OPINION:
In 2011, instead of being heralded for its popularity, President Obama’s expensive and tyrannical health care law faced its unraveling, month by month.
Last January, Kansas became the 26th state suing the federal government to block implementation of the health care overhaul. By the end of t hat month, a second federal judge had declared the law unconstitutional. The U.S. Supreme Court now decides whether part or all of Obamacare is unconstitutional, and it should rule sometime around early June.
It was also last February when Health and Human Services Secretary Kathleen Sebelius made the embarrassing announcement that the CLASS Act, a key portion of the law that was supposed to “save” $70 billion, was “totally unsustainable.” And the bad news kept on coming.
The law turned a year old March 23, the same day the House Committee on Energy and Commerce reported that the temporary Early Retirement Reinsurance Program would spend its allotted $5 billion far earlier than its January 2014 expiration date. By the end of March, the nonpartisan Congressional Budget Office estimated Obamacare will ultimately cost more than $1.1 trillion an increase of $90 billion from its February estimate.
Last May, the media reported that 20 percent of Obama administration waivers from the law were going to gourmet restaurants, nightclubs and swanky hotels in Democratic House Minority Leader Nancy Pelosi’s district. The AARP, which betrayed members with its shameless cheerleading for Obamacare, was also granted a waiver from the law along with various Obama-supporting labor unions.
When June rolled around, a McKinsey & Co. survey of more than 1,300 private-sector employers found that 30 percent of employers would definitely or probably stop offering insurance to their employees if the law is fully implemented by 2014. At the end of June, another embarrassment in the law emerged: A glitch allowed middle-class Americans to get subsidized health care intended for poor people and Medicare’s chief actuary flatly declared the section in question “doesn’t make sense.”

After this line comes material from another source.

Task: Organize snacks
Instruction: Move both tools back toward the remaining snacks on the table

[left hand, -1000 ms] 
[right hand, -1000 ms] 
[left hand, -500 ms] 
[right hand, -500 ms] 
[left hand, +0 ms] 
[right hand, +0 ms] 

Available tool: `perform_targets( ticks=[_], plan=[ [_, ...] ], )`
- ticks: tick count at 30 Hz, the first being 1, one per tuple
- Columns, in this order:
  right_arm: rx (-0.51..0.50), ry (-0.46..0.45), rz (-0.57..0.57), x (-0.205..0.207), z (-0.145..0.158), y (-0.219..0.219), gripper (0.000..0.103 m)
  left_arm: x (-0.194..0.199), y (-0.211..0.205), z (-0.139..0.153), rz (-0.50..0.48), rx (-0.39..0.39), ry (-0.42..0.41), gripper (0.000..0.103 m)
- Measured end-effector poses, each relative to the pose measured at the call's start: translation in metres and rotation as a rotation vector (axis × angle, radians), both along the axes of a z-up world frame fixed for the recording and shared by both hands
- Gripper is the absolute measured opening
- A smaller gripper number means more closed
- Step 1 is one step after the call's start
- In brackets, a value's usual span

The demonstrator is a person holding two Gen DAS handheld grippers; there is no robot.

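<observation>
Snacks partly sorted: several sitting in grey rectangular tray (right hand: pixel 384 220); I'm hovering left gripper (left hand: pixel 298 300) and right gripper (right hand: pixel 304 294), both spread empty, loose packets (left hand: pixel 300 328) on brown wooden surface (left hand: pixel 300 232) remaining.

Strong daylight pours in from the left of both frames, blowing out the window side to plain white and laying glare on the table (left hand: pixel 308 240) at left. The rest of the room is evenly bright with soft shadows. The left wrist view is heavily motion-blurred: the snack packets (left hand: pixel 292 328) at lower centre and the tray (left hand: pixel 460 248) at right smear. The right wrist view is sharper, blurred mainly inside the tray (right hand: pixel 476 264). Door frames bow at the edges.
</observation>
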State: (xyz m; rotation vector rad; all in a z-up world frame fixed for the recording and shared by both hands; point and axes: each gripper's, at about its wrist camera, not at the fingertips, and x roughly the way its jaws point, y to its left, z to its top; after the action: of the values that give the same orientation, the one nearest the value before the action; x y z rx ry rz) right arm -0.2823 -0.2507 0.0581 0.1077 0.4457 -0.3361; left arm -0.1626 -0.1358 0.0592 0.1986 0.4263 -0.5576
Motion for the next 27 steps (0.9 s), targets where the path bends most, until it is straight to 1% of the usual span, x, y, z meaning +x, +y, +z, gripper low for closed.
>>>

By mid-September, Republican lawmakers said, “We told you so,” accusing congressional Democrats who voted for the law of recklessness for promoting the CLASS Act stipulation despite knowing it would eventually blow up the budget. By October, officials from Obama’s Department of Health and Human Services acknowledged they “do not have a path to move forward” and announced they were giving up on pursuing CLASS (although that law section remains on the books).

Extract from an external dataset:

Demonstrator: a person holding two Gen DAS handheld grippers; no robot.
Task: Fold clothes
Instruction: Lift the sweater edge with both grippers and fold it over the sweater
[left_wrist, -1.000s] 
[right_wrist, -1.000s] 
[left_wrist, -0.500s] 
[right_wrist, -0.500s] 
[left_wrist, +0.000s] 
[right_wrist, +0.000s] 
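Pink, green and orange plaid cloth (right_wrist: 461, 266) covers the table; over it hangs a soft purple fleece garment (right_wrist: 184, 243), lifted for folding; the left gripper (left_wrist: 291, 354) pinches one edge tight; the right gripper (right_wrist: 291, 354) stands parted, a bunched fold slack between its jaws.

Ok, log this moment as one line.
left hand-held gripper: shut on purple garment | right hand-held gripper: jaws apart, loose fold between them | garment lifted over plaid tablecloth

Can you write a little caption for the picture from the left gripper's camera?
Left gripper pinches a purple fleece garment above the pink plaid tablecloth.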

Last November, dozens of congressmen wrote to the Internal Revenue Service commissioner objecting to a new IRS rule authorizing subsidies for participation in the yet-to-be-created federal health care exchange program. They argued that the agency was seeking to rewrite Obamacare, and experts noted the IRS was attempting to cover up a glitch in the original law that provides subsidies for people enrolled in state exchanges but not federal exchanges. That problem is still unresolved.
On Nov. 10, Belmont Abbey College, a Roman Catholic school, filed a lawsuit claiming violation of its religious freedom if forced to buy contraceptives for its students. It specifically objects to a Department of Health and Human Services ruling outlawing all insurance plans that don’t fully cover the cost of all contraception, including pills that cause abortions.
Then came another shocker that month. On the heels of a Gallup poll showing almost half of the American people favor repeal of Obamacare, even ultraliberal Rep. Barney Frank, Massachusetts Democrat, joined the effort to repeal the unaccountable Independent Payment Advisory Board, a key portion of the law that would recommend levels at which Medicare recipients, including seniors, can be reimbursed for health care expenses.
As Christmas arrived, The Washington Post reported that health care exerts doubted the law’s federal insurance exchange program would be fully operational by the Jan. 1, 2014, deadline. That’s because many states have refused to implement the state exchange program, hoping the Supreme Court will rule Obamacare unconstitutional.
As 2012 dawned, sticker shock was becoming evident. Seniors looking at Medicare Part B costs found that the per person Medicare insurance premium will increase from the present monthly fee of $96.40, rising to $104.20 in 2012, $120.20 in 2013, and $247 in 2014. That’s an increase of 156 percent in just three years. Those provisions are embedded in Obamacare but were delayed by the Democratic bill writers until after the 2012 election in order to hide them from voters.
In light of this oncoming train wreck, it will indeed be a happy new year if the Supreme Court declares the whole law unconstitutional. It would save Congress the time and trouble of defunding or repealing it. Phil Kent is chief executive officer of the Atlanta-based American Seniors Association.
Phil Kent is chief executive officer of the Atlanta-based American Seniors Association.